Ces deux outils seraient d’ailleurs plutôt complémentaires aux yeux de la journaliste puisqu’il importe à ses yeux avant tout de donner un prix au carbone. Une taxe carbone a le mérite de créer une sorte de prix-plancher qui manque actuellement au système européen d’échange des quotas. A ses yeux, la création d’un marché du carbone européen, aussi imparfait soit-il, aura au moins aidé à une prise de conscience, notamment dans l’industrie, des émissions de CO2. Mais il reste difficile de savoir si le marché européen du carbone aura contribué à la réduction des émissions de CO2 observée dans l’UE : entre la crise économique et les investissements dans les énergies renouvelables, il est en effet difficile de faire la part des choses.

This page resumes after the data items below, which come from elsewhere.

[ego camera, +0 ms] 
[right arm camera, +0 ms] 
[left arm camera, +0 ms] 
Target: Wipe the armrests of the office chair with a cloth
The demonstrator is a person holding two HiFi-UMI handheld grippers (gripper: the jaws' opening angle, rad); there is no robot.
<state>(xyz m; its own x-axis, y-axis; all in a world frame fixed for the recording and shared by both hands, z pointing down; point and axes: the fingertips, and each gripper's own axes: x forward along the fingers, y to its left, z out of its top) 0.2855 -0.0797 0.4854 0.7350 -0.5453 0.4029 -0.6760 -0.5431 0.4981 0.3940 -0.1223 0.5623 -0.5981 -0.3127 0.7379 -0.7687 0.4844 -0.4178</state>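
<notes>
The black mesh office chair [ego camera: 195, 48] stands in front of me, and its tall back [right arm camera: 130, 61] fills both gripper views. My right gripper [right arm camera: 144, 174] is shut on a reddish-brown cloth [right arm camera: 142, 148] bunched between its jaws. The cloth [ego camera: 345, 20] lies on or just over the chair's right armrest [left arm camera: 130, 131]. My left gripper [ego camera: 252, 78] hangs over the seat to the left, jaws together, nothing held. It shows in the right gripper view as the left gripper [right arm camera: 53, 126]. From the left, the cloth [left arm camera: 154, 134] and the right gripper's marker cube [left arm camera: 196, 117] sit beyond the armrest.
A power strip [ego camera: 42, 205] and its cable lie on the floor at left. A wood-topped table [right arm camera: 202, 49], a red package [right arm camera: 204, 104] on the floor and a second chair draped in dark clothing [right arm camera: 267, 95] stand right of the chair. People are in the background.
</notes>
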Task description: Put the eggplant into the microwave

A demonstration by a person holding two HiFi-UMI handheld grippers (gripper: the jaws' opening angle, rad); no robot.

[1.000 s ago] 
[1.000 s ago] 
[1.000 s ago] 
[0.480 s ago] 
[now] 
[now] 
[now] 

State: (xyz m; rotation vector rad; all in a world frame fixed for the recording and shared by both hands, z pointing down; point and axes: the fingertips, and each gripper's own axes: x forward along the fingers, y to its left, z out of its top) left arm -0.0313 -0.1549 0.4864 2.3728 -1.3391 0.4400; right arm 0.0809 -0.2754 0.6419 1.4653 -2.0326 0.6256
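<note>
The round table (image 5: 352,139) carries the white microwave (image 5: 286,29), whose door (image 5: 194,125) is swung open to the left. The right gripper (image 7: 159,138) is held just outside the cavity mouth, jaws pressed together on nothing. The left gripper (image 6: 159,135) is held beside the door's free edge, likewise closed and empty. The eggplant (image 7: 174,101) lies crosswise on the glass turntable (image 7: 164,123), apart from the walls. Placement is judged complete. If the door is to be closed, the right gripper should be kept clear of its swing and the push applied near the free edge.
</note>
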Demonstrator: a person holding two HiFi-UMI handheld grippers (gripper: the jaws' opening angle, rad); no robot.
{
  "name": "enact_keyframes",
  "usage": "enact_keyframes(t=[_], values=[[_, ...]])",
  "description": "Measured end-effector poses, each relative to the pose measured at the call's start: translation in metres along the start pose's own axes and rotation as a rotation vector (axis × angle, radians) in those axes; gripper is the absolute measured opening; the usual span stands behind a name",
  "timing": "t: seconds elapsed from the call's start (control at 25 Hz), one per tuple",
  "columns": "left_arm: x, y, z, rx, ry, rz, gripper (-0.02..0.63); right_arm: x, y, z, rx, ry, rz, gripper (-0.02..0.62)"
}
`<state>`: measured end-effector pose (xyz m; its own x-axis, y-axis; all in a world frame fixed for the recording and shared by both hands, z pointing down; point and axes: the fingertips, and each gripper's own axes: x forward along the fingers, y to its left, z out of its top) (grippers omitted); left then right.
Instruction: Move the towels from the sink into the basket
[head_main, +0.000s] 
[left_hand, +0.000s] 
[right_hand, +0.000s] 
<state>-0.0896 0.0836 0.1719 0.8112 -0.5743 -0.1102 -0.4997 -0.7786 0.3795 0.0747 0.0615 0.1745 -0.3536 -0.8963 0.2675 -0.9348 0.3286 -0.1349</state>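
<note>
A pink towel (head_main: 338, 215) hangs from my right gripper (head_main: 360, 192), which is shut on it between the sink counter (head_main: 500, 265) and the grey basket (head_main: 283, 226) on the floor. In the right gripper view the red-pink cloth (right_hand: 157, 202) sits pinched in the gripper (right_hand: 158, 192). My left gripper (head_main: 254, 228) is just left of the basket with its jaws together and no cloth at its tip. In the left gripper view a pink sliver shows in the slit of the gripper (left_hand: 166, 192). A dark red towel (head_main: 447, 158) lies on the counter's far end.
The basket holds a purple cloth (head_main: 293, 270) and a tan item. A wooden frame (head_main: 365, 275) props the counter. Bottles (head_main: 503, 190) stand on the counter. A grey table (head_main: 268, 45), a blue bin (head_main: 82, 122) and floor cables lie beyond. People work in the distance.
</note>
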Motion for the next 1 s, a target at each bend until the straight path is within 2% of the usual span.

Et si l’approche choisie jusqu’ici dans les négociations climatiques n’a pas encore porté ses fruits – il s’agissait de fixer un objectif de réduction en commun puis de partager l’effort -, Aline Robert se dit que l’approche "bottom up" choisie pour la COP21 - dans laquelle on part du principe que chacun fait ce qu’il peut avec les moyens de son choix - peut paraître moins ambitieuse mais peut s’avérer plus pragmatique, entre autre parce que tous les instruments peuvent s’y inscrire.